(Your objective):
If pictures are present, leave them out, and copy the data word for word.
Top of Extracted records
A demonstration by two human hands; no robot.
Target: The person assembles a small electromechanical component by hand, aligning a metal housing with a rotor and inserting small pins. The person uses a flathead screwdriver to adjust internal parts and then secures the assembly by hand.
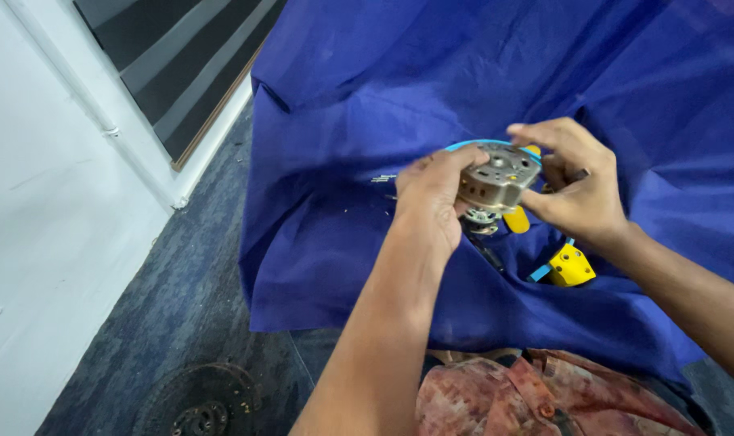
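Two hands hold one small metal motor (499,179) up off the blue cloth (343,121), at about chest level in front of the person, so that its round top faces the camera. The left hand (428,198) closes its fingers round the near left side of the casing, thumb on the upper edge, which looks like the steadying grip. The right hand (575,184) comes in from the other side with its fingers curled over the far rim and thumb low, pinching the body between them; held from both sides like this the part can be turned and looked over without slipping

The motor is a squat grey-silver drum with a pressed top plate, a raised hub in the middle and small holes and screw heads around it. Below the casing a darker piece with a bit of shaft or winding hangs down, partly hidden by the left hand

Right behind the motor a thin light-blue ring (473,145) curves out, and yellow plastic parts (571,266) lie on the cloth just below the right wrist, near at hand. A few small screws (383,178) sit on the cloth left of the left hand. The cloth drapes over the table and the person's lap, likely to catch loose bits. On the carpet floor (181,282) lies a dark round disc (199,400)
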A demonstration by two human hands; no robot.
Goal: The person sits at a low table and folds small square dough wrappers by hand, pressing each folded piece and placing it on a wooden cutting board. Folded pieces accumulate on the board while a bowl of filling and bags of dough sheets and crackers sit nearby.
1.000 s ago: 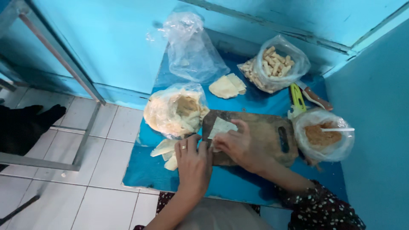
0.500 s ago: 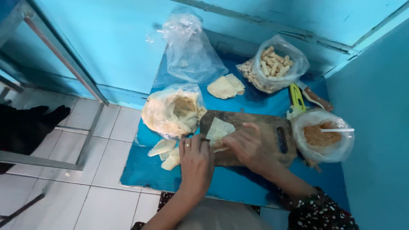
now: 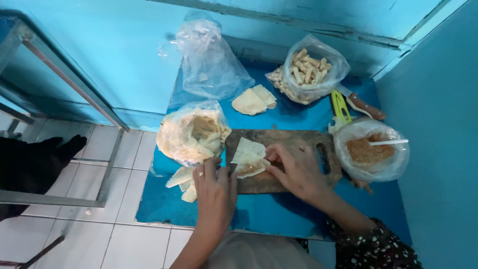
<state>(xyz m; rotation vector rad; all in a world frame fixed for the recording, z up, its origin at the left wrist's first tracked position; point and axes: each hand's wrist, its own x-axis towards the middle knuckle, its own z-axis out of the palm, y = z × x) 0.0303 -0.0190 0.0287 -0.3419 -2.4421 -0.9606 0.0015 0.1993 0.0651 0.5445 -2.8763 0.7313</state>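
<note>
Blue walls close in on a low blue table that carries everything in use, with white floor tiles off to the left. At the back lie an almost empty clear bag and a bag of finished rolls; nearer are a bag of thin wrappers on the left and a bag of brown filling with a white spoon on the right. Between them sits a dark wooden board, and on it a pale wrapper with a little filling. Judging by this, the step in hand is folding the filled wrapper into a roll, and the next move calls for tucking the edges in tightly while the sheet stays pinned. Both forearms reach forward from the bottom of the view. Palm down, the left hand presses its fingertips at the wrapper's left edge, a ring on one finger. Its fingers curled, the right hand pinches the wrapper's right side. Neither hand is clamped shut
</note>
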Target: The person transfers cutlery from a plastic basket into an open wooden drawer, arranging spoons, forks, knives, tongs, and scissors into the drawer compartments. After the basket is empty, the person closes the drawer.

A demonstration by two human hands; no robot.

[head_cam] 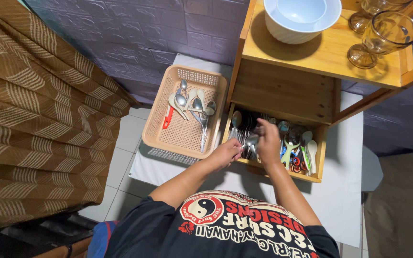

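Here, left hand [225, 154] pinches a shiny metal spoon [251, 140] just above the wooden cutlery drawer's [283, 172] front edge. Right hand [267, 138] reaches into the drawer w/ fingers curled among loose cutlery; can't tell if it grips any. Beige plastic basket [155, 125] w/ spoons sits just left.

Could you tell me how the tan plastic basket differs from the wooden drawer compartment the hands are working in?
The tan plastic basket is perforated and holds only a few spread-out spoons; the wooden drawer compartment is solid-walled and crowded with cutlery. The basket sits in the open; the compartment is tucked under a shelf. Both hold spoons. The left hand holds a metal spoon; the right hand reaches into the compartment.
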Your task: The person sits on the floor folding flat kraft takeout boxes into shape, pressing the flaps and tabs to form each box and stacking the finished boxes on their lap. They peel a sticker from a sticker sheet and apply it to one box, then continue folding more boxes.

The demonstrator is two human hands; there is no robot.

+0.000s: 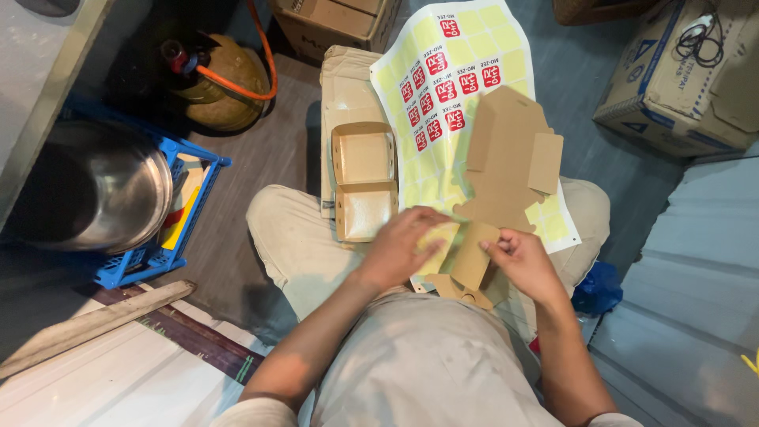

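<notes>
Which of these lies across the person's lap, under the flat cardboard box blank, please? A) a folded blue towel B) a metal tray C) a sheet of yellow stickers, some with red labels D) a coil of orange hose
C: the sticker sheet spreads over the lap beneath the flat cardboard blank, which the right hand pinches at its lower flap while the left hand rests on the sheet.

A yellow sticker sheet with red square labels (455, 87) lies across the lap under a flat brown cardboard box blank (506, 158); an open brown folded box (365, 182) sits at its left edge.
</notes>
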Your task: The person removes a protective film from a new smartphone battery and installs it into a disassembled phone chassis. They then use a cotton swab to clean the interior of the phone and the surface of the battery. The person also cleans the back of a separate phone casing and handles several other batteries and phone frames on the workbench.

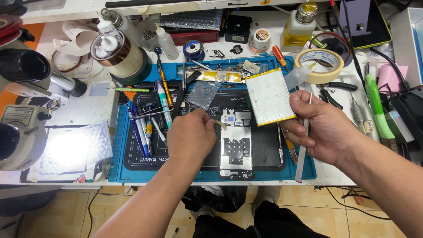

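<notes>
Head view of a phone repair bench, read from the near edge outward. Nearest us, the left hand (191,134) is curled, thumb and forefinger pinching a small pale strip (220,124), seemingly a piece of adhesive or tape, just above the opened phone (236,147), which lies back-side up, its frame and board exposed, on the blue work mat (115,145). The right hand (324,130) is closed in a grip on two things at once: the flat battery (269,96), white-faced with a yellow edge, held tilted above the mat and clear of the phone, and a thin metal pry tool (303,154) that runs down past the palm. We judge the step in hand to be the clearing or laying of adhesive with the battery lifted out of its bay; the next move would call for a steady pull or placement of the strip without touching the board, and for keeping the battery unbent in the grip. Left of the phone lie tweezers and pens (152,119). Farther off stand a roll of masking tape (320,65), a squeeze bottle (167,42) and a pump bottle (301,24); at far left, the microscope (20,128).
</notes>
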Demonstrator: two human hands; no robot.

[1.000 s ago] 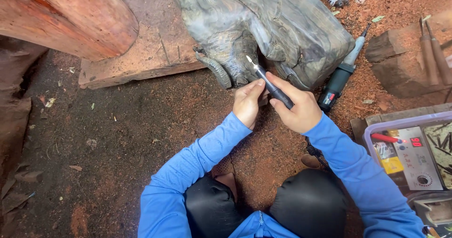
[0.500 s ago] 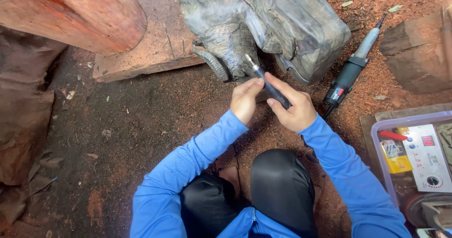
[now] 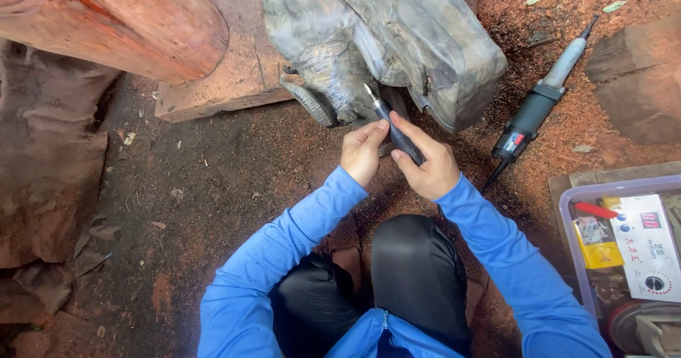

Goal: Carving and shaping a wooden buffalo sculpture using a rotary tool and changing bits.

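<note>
A slim black rotary handpiece point(image 3: 392, 125) with a pointed metal bit lies at the centre, its tip aimed at the near underside of a grey-green carved wood block point(image 3: 397, 35). The right hand point(image 3: 423, 161) is closed around the handpiece body, thumb along the shaft, probably to steer the tip finely. The left hand point(image 3: 362, 152) is curled, fingertips touching the shaft just beside the right thumb, apparently bracing it. The carving rests on a pale plank point(image 3: 227, 81), lifted off the ground. To the right lies a larger black-and-grey power grinder point(image 3: 540, 106), apart from both hands. A clear plastic bin point(image 3: 567, 220) of supplies sits near right. A reddish log point(image 3: 106, 25) lies far left. The ground is packed dirt strewn with red sawdust point(image 3: 553, 39).
</note>
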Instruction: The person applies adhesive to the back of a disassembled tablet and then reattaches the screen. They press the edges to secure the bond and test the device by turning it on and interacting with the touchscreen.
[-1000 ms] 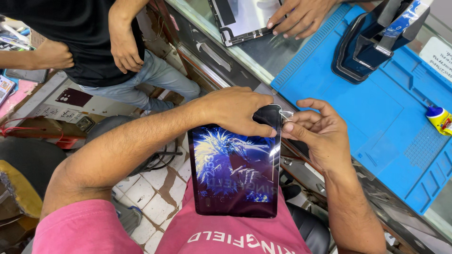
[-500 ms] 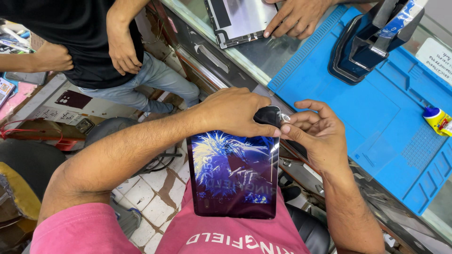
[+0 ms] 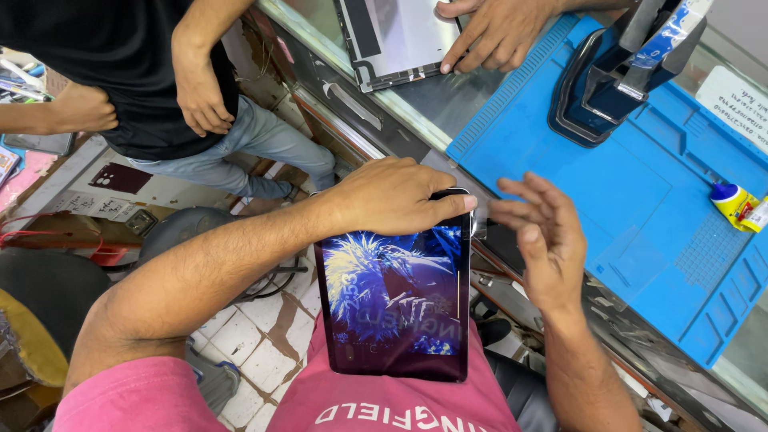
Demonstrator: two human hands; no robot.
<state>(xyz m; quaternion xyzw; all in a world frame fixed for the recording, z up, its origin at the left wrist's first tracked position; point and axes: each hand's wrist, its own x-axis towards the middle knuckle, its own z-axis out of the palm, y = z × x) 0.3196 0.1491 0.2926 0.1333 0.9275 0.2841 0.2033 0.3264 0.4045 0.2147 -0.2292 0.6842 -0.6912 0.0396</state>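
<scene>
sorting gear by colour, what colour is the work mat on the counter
Bright blue, shown best in the head view: the work mat.

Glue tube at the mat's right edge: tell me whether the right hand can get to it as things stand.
Probably yes. The right hand is open and empty beside the tablet, and only bare blue mat lies between it and the glue tube. It would need a stretch across.

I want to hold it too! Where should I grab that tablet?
Grip the tablet by its long side edges, coming from the bare right side. It leans upright against the person's lap with the lit screen facing up, and the left hand already covers its top edge, so avoid pressing the glass.
</scene>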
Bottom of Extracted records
(Your solution):
A demonstration by two human hands; no robot.
Target: The person assembles a small electromechanical component by hand, aligning a metal housing with a rotor and inserting small pins. The person uses a flathead screwdriver to adjust internal parts and then secures the assembly by hand.
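Two hands hold one small metal motor (499,179) up off the blue cloth (343,121), at about chest level in front of the person, so that its round top faces the camera. The left hand (428,198) closes its fingers round the near left side of the casing, thumb on the upper edge, which looks like the steadying grip. The right hand (575,184) comes in from the other side with its fingers curled over the far rim and thumb low, pinching the body between them; held from both sides like this the part can be turned and looked over without slipping

The motor is a squat grey-silver drum with a pressed top plate, a raised hub in the middle and small holes and screw heads around it. Below the casing a darker piece with a bit of shaft or winding hangs down, partly hidden by the left hand

Right behind the motor a thin light-blue ring (473,145) curves out, and yellow plastic parts (571,266) lie on the cloth just below the right wrist, near at hand. A few small screws (383,178) sit on the cloth left of the left hand. The cloth drapes over the table and the person's lap, likely to catch loose bits. On the carpet floor (181,282) lies a dark round disc (199,400)
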A demonstration by two human hands; no robot.
Goal: The person sits at a low table and folds small square dough wrappers by hand, pressing each folded piece and placing it on a wooden cutting board. Folded pieces accumulate on the board while a bowl of filling and bags of dough sheets and crackers sit nearby.
1.000 s ago: 
0.500 s ago: 
now: 
<state>(xyz m; rotation vector rad; all in a world frame fixed for the recording, z up, its origin at the left wrist's first tracked position; point and axes: each hand's wrist, its own x-axis towards the middle knuckle, its own z-axis out of the palm, y = z × x) 0.0303 -0.0190 0.0287 -0.3419 -2.4421 -0.9606 0.0015 0.1993 0.0651 0.5445 -2.8763 0.7313</state>
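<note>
Blue walls close in on a low blue table that carries everything in use, with white floor tiles off to the left. At the back lie an almost empty clear bag and a bag of finished rolls; nearer are a bag of thin wrappers on the left and a bag of brown filling with a white spoon on the right. Between them sits a dark wooden board, and on it a pale wrapper with a little filling. Judging by this, the step in hand is folding the filled wrapper into a roll, and the next move calls for tucking the edges in tightly while the sheet stays pinned. Both forearms reach forward from the bottom of the view. Palm down, the left hand presses its fingertips at the wrapper's left edge, a ring on one finger. Its fingers curled, the right hand pinches the wrapper's right side. Neither hand is clamped shut
</note>
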Target: The person transfers cutlery from a plastic basket into an open wooden drawer, arranging spoons, forks, knives, tongs, and scissors into the drawer compartments. After the basket is empty, the person closes the drawer.

A demonstration by two human hands; no robot.

[head_cam] 

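Here, left hand [225, 154] pinches a shiny metal spoon [251, 140] just above the wooden cutlery drawer's [283, 172] front edge. Right hand [267, 138] reaches into the drawer w/ fingers curled among loose cutlery; can't tell if it grips any. Beige plastic basket [155, 125] w/ spoons sits just left.

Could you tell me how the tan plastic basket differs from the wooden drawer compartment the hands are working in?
The tan plastic basket is perforated and holds only a few spread-out spoons; the wooden drawer compartment is solid-walled and crowded with cutlery. The basket sits in the open; the compartment is tucked under a shelf. Both hold spoons. The left hand holds a metal spoon; the right hand reaches into the compartment.
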Your task: The person sits on the floor folding flat kraft takeout boxes into shape, pressing the flaps and tabs to form each box and stacking the finished boxes on their lap. They peel a sticker from a sticker sheet and apply it to one box, then continue folding more boxes.

The demonstrator is two human hands; there is no robot.

+0.000s: 

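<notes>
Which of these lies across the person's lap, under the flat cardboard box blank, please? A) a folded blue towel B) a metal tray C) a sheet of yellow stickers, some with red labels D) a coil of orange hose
C: the sticker sheet spreads over the lap beneath the flat cardboard blank, which the right hand pinches at its lower flap while the left hand rests on the sheet.

A yellow sticker sheet with red square labels (455, 87) lies across the lap under a flat brown cardboard box blank (506, 158); an open brown folded box (365, 182) sits at its left edge.
</notes>
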Your task: The person removes a protective film from a new smartphone battery and installs it into a disassembled phone chassis. They then use a cotton swab to clean the interior of the phone and the surface of the battery. The person also cleans the back of a separate phone casing and handles several other batteries and phone frames on the workbench.


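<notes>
Head view of a phone repair bench, read from the near edge outward. Nearest us, the left hand (191,134) is curled, thumb and forefinger pinching a small pale strip (220,124), seemingly a piece of adhesive or tape, just above the opened phone (236,147), which lies back-side up, its frame and board exposed, on the blue work mat (115,145). The right hand (324,130) is closed in a grip on two things at once: the flat battery (269,96), white-faced with a yellow edge, held tilted above the mat and clear of the phone, and a thin metal pry tool (303,154) that runs down past the palm. We judge the step in hand to be the clearing or laying of adhesive with the battery lifted out of its bay; the next move would call for a steady pull or placement of the strip without touching the board, and for keeping the battery unbent in the grip. Left of the phone lie tweezers and pens (152,119). Farther off stand a roll of masking tape (320,65), a squeeze bottle (167,42) and a pump bottle (301,24); at far left, the microscope (20,128).
</notes>
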Demonstrator: two human hands; no robot.

[1.000 s ago] 
[0.500 s ago] 
[now] 

Goal: Carving and shaping a wooden buffalo sculpture using a rotary tool and changing bits.

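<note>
A slim black rotary handpiece point(image 3: 392, 125) with a pointed metal bit lies at the centre, its tip aimed at the near underside of a grey-green carved wood block point(image 3: 397, 35). The right hand point(image 3: 423, 161) is closed around the handpiece body, thumb along the shaft, probably to steer the tip finely. The left hand point(image 3: 362, 152) is curled, fingertips touching the shaft just beside the right thumb, apparently bracing it. The carving rests on a pale plank point(image 3: 227, 81), lifted off the ground. To the right lies a larger black-and-grey power grinder point(image 3: 540, 106), apart from both hands. A clear plastic bin point(image 3: 567, 220) of supplies sits near right. A reddish log point(image 3: 106, 25) lies far left. The ground is packed dirt strewn with red sawdust point(image 3: 553, 39).
</note>
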Instruction: The person applies adhesive to the back of a disassembled tablet and then reattaches the screen. They press the edges to secure the bond and test the device by turning it on and interacting with the touchscreen.
[-1000 ms] 
[-500 ms] 
[+0 ms] 
Demonstrator: two human hands; no robot.
<state>(xyz m; quaternion xyzw; all in a world frame fixed for the recording, z up, its origin at the left wrist's first tracked position; point and axes: each hand's wrist, its own x-axis towards the middle knuckle, its own z-axis out of the palm, y = z × x) 0.3196 0.1491 0.2926 0.1333 0.9275 0.2841 0.2033 0.3264 0.4045 0.2147 -0.2292 0.6842 -0.6912 0.0396</state>
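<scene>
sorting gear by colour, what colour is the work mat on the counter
Bright blue, shown best in the head view: the work mat.

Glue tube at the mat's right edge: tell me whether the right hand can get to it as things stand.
Probably yes. The right hand is open and empty beside the tablet, and only bare blue mat lies between it and the glue tube. It would need a stretch across.

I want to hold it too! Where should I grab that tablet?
Grip the tablet by its long side edges, coming from the bare right side. It leans upright against the person's lap with the lit screen facing up, and the left hand already covers its top edge, so avoid pressing the glass.
</scene>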

This answer requires nothing more.